**Try it:** The lines wanted are those in the data below that include "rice".

**Data block:**

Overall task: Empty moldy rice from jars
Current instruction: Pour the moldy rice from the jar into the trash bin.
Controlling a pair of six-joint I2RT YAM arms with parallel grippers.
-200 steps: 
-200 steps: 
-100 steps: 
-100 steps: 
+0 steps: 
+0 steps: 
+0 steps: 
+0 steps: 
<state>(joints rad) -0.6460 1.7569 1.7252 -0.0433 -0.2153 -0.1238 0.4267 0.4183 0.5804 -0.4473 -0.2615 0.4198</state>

**Response to the exercise:**
Overall task: Empty moldy rice from jars
Current instruction: Pour the moldy rice from the jar into the trash bin.

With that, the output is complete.